Литмир - Электронная Библиотека
A
A

Homo

Успокойся и сядь; не один, не одна – мы целость,
Сколько ни были врозь, а опять до утра гадаем,
Кто нас так повязал? – демиург, высший суд, мицелий,
Океан, щучий глаз, может, мяч, что уплыл от Тани?
Успокойся и сядь; будем слушать гуденье крови.
Будем слушать сердца, ведь их стук не в пример отчаян.
Ведь нас так, просто так неустанно друг другом кроет,
Что дурдом, кверху дном, пустота, темнота.
Молчанье.
– автор стихотворения: мглистый заповедник

Татьяна Тихонова

Ника

Солнце – мягкое, осеннее – светило в полураскрытые шторы. На столе стояла музыкальная шкатулка и играла еле слышно. Балерина внутри шкатулки поворачивалась чуть, на четверть оборота, как если бы пружина не разворачивалась до конца.

Посреди комнаты девушка, тонкая и прямая, легко, будто паря в воздухе, крутила фуэте. Музыка закончилась, и девушка остановилась. Лет шестнадцать, русые волосы до плеч, черная туника, черные кроссовки, глаза серые, большие, в длинных ресницах, и выстриженная под ноль челка.

– Мамаши в ней души не чают. А балеринка крутилась раньше что твой вечный двигатель. Ну или поменьше… И у меня был другой хвост! Хвост открывал эту шкатулку, – сказала механическая Мышь.

Она, старый Пьеро и Кубок за окончание школы номер тридцать пять смотрели в открытую дверь из детской, с полки книжного шкафа, стоявшего в глубине комнаты.

Механическая Мышь была маленькой, с ладонь, железяка железякой, обтянутая серым мехом, с хвостом из белого шнурка.

От Пьеро в Пьеро остались только черная слеза на щеке да еще его тряпичность и мягкость, а щеголял он в бандане и джинсах.

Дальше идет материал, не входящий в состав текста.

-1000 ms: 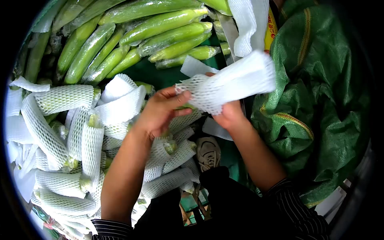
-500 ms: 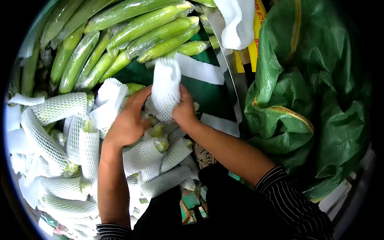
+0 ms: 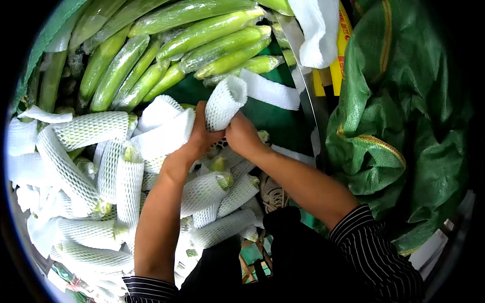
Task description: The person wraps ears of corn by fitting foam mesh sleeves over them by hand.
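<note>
Between my two hands is a white foam net sleeve (image 3: 225, 104), standing up with its round end open at the top. My left hand (image 3: 201, 135) is closed on its lower left side, and my right hand (image 3: 243, 134) grips its lower right. The sleeve's lower end is hidden by my fingers, so I cannot tell what is inside. Below and left lies a pile of long green vegetables, like zucchini, in foam net sleeves (image 3: 204, 193). A loose flattened foam sleeve (image 3: 162, 137) lies against my left hand.
Film-wrapped green zucchini (image 3: 214, 50) are stacked at the back. A flat foam strip (image 3: 270, 91) lies on the green surface near a metal edge (image 3: 309, 108). Crumpled green woven sacking (image 3: 389, 131) fills the right. A white foam bundle (image 3: 316, 33) hangs at the top.
The sleeve has tilted, so its open end faces me more. My left hand has moved right, closing in beside my right hand. The whole view has shifted slightly.
</note>
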`<state>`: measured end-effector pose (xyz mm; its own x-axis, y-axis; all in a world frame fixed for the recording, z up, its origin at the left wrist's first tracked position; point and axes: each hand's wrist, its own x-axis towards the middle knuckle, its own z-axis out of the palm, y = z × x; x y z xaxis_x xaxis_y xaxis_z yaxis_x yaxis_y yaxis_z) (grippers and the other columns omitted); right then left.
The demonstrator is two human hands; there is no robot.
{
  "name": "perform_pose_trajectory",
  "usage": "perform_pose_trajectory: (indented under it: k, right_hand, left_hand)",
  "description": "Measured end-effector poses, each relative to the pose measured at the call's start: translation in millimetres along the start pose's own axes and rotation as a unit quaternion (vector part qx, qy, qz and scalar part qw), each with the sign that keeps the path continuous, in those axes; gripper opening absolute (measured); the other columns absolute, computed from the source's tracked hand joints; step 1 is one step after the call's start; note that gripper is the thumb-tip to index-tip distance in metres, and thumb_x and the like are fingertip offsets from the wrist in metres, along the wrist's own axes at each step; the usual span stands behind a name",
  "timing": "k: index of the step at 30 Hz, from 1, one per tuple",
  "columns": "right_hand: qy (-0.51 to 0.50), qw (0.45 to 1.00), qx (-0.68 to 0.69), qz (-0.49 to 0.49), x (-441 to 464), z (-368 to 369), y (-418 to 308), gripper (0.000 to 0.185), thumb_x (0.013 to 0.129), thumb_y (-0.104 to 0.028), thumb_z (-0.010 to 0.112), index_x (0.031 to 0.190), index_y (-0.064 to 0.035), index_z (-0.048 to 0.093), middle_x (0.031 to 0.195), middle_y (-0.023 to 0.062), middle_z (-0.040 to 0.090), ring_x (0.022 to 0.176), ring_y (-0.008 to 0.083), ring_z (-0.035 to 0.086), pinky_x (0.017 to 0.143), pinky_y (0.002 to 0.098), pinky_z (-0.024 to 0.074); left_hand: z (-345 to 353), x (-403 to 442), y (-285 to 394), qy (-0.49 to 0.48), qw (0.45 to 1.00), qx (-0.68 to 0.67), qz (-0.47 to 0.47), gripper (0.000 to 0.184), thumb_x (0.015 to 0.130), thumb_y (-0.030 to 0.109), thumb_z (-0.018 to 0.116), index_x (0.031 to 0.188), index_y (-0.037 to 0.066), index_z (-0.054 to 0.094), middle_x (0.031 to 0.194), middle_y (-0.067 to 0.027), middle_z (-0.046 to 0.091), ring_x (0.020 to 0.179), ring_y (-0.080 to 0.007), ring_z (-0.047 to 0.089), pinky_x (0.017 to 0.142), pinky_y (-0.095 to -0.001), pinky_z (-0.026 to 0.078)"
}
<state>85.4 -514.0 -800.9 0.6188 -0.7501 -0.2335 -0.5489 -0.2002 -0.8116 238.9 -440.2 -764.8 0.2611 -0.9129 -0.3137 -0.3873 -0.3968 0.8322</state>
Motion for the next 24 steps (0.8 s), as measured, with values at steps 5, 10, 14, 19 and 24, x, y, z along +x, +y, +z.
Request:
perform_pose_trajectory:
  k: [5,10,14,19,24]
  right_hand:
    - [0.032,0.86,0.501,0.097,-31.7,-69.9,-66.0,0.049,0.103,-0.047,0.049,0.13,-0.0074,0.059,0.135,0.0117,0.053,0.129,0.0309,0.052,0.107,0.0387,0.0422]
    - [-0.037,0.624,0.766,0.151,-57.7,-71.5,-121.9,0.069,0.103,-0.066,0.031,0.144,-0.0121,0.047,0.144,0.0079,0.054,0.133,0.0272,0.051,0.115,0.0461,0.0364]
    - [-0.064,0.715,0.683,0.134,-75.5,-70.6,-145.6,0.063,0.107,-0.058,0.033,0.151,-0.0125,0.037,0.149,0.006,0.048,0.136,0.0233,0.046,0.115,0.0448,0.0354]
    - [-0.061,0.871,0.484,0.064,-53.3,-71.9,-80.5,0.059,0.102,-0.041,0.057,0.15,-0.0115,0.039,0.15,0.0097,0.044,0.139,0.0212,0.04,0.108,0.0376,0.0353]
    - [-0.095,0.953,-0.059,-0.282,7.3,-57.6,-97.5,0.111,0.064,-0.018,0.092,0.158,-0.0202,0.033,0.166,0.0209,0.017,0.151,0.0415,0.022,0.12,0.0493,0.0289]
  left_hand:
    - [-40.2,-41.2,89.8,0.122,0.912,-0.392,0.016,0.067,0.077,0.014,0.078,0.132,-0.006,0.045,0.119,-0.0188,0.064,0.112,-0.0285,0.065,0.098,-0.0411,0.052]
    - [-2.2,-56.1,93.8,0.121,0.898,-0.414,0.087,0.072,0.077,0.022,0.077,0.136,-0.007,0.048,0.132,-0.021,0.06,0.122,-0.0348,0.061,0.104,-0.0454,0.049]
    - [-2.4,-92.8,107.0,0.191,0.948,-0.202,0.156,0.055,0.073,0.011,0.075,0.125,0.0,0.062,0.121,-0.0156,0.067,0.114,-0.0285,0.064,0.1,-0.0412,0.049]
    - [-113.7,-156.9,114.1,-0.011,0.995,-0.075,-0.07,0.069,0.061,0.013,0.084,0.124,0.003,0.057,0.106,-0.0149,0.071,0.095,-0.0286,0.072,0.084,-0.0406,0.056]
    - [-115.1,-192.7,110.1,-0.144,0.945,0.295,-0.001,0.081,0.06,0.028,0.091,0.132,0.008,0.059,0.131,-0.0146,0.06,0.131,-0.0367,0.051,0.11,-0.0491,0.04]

Кубок походил на букву «ф» и высился над своими соседями медным несуразным истуканом, он по большей части молчал. Мышь же все говорила:

– Никуша открутила мой прежний хвост и сделала вот этот. Ей казалось, что прежний, крючком, сломался и, конечно, очень болел.

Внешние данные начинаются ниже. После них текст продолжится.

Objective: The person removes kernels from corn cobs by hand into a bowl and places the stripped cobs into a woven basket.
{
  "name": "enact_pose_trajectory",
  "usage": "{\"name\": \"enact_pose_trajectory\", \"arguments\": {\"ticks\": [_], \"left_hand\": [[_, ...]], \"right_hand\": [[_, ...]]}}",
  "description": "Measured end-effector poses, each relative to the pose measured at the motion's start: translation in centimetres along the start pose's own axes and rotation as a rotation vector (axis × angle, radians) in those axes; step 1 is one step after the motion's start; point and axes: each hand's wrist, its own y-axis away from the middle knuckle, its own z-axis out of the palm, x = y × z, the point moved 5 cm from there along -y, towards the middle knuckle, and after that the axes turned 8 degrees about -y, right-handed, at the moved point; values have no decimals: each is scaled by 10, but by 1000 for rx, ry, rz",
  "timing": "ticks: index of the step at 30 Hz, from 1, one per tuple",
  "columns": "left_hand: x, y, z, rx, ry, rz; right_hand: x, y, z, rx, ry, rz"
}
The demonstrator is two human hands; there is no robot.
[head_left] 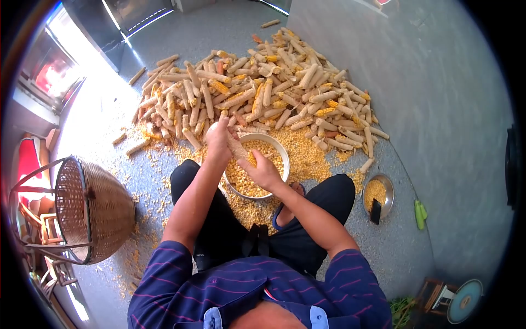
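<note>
one pale corncob (236, 148), held slantwise at both ends: far end wrapped by the curled left grip (218, 140), near end pinched by the right grip (263, 172), just above a round basin (287, 163). looks bare along the visible stretch; probably light, stiff and dry, rough enough not to slip, perhaps brittle under a hard twist. best taken hold of near the ends. beneath the grip, yellow kernels (236, 176) filling the basin. around it, more loose kernels (307, 159) on the grey floor (392, 241). beyond the grip, a broad heap of cobs (274, 82), mostly pale, some yellow. well right of it, a metal bowl (390, 193) with a black slab (375, 211), maybe a phone, at its edge; farther right, green things (419, 214) near a grey wall (427, 98). well left of the grip, a handled wicker basket (112, 214).
</note>
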Motion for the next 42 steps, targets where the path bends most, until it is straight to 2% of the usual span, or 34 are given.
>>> {"name": "enact_pose_trajectory", "arguments": {"ticks": [1,3,5,6,7,8,9,10,11,13,14,15,16,17,20,21,22,23,25,26,27,29,30,31,33,34,35,37,38,39,40,41,42], "left_hand": [[0,1,-2,56,-86,52],[1,0,0,-13,-87,37],[3,4,3,-81,-82,25],[7,9,9,-172,-28,22],[10,13,15,-263,26,18],[11,14,15,-259,26,12],[10,18,20,-354,59,-11],[9,22,24,-450,93,-30],[9,22,25,-451,93,-29],[13,25,34,-582,181,-18],[14,25,35,-584,182,-18],[17,28,40,-673,232,-40],[19,32,44,-763,282,-63],[21,33,47,-768,280,-62],[24,41,55,-855,390,-110],[24,39,53,-750,337,-109],[25,35,51,-646,284,-104],[27,36,53,-647,286,-104],[28,34,41,-308,-103,74],[24,26,32,-231,-103,100],[22,22,33,-223,-95,98],[26,19,23,2,-288,255],[22,15,20,36,-295,294],[23,16,23,32,-298,297],[29,19,20,260,-279,399],[29,19,20,255,-281,401],[29,17,21,175,-267,405],[36,14,18,100,-254,407],[34,12,19,-64,-163,313],[34,13,23,-228,-70,218],[34,16,26,-286,-25,174],[35,18,27,-284,-24,173],[33,21,30,-373,57,123]], "right_hand": [[-1,1,-1,104,332,-124],[11,-10,2,50,278,-69],[15,-13,5,-122,-71,77],[3,-5,4,-139,-239,101],[5,-4,6,-139,-238,103],[8,-3,13,-192,-388,115],[6,2,18,-245,-539,131],[1,10,21,-374,-702,264],[2,10,21,-374,-701,263],[-2,15,28,-557,-979,319],[-1,17,28,-587,-1023,334],[0,18,29,-586,-1020,333],[-4,23,35,-736,-1208,353],[-10,27,40,-889,-1395,367],[-21,30,43,-923,-1479,382],[-23,30,43,-943,-1503,402],[-21,26,38,-803,-1378,479],[-19,19,37,-802,-1376,480],[-3,0,32,-632,-750,231],[7,-4,34,-512,-676,251],[5,-5,38,-517,-671,260],[9,-10,29,-89,-234,211],[24,-18,30,52,-11,43],[26,-19,33,55,-14,40],[22,-20,22,306,371,-70],[22,-21,20,354,298,-100],[23,-24,19,358,297,-104],[16,-27,20,239,157,-314],[19,-25,15,234,157,-308],[24,-26,18,-73,-124,-58],[24,-20,27,-377,-401,191],[20,-17,23,-379,-401,193],[12,-10,27,-527,-633,251]]}}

– Неужели Ника не сообразила, что это ключ? – воспротивился Кубок.

Про хвост он не знал. Кубок считал себя среди вещей Ники главным, потому что он ей напоминал о первой любви – Волынцеве. Мышь всего лишь напоминала о сломанной шкатулке, а Пьеро иногда, в самые трудные минуты, говорил что-нибудь вроде: «Ты самая-самая…».

– Ей тогда было около трех лет, хоть и выглядела она точно так же, как сейчас. Кира Ивановна, первая мама, – говорила Мышь, возвысив голос, как экскурсовод, подведя группу туристов к серьге с раскопок становища древних хазаров, – тогда побоялась отдать шкатулку и оставила ее у себя. А Ника нашла-таки и уронила. Балеринка отломилась, ее приклеили, но это не помогло. И Ника придумала танец для мамы. Она была тогда смешная и неумеха.

– Она всегда была самая-самая! Красивая! – буркнул Пьеро, не поднимая головы.

И радостно вскинулся, лишь только Ника появилась на пороге детской. Она подошла к шкафу, достала Мышь, Пьеро и Кубок, сложила их в рюкзак.

– У нас есть работа? – успела крикнуть любопытная Мышь.

– Меня опять берут в семью, Мыша, – ответила Ника. Ее глаза пробежали по корешкам книг, по фотографиям. – Сюда мы придем, как всегда, через год, на день рождения мамы.

И усмехнулась. Она опять разговаривала с Мышью. Нина Леонидовна, третья мама, поначалу ворчала:

– Ты же, дочь, нормальный искин, красавица, а нормальные искины сами с собой не разговаривают.

Первая мама говорила, что «иногда, когда очень одиноко, немножко можно».

«Я только немножко, мама», – отвечала Ника ей.

С третьей мамой Ника не спорила, лишь улыбалась. Потому что Нина Леонидовна не любила, когда спорят, сама спорила по этому поводу больше всего и была ужасно доброй.

– Спор – удел слабых. Сильные, спорь-не спорь, идут своей дорогой, – говорила она, шумно крутясь по маленькой кухне, жаря себе яичницу из искусственных яиц, варя искусственный кофе. – Ни разу не видела, чтобы кто-то кого-то убедил в споре. Мы теперь по каждому поводу препираемся и голосуем! А что толку? Это не вопрос, я тебя умоляю! Почему ты молчишь, Никуша?

Ника сидела за кухонным столом и меняла блок памяти мыши. Она ловко сняла малюсенькую пластиночку, вставила горошину-модуль, закрыла. Оставила мышь в покое, поправив ей тощий хвост, и улыбнулась:

– Мам, я придумала новую куклу. Мальчишка. Ты сошьешь ему одежду и нарисуешь лицо, у него будут грустные глаза. Он будет ходить на шаре и держать руки в карманах…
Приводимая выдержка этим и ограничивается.